§ Exercise
Repeat the data that follows, keeping every character intact.

§ Dataset excerpt

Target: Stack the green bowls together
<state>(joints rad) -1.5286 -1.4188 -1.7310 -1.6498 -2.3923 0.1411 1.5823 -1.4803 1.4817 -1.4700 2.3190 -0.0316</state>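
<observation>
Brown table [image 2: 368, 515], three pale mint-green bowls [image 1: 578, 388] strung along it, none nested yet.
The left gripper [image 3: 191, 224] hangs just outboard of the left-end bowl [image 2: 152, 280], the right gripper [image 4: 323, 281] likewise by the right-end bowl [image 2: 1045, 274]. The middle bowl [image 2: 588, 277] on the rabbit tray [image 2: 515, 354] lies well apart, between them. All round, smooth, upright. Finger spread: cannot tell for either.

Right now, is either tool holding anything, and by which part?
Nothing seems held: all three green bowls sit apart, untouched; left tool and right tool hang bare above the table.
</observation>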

§ Response area
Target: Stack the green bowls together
<state>(joints rad) -1.5286 -1.4188 -1.7310 -1.6498 -2.3923 0.1411 1.5823 -1.4803 1.4817 -1.4700 2.3190 -0.0316</state>
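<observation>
Brown table [image 2: 368, 515], three pale mint-green bowls [image 1: 578, 388] strung along it, none nested yet.
The left gripper [image 3: 191, 224] hangs just outboard of the left-end bowl [image 2: 152, 280], the right gripper [image 4: 323, 281] likewise by the right-end bowl [image 2: 1045, 274]. The middle bowl [image 2: 588, 277] on the rabbit tray [image 2: 515, 354] lies well apart, between them. All round, smooth, upright. Finger spread: cannot tell for either.

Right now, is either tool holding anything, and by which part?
Nothing seems held: all three green bowls sit apart, untouched; left tool and right tool hang bare above the table.
</observation>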

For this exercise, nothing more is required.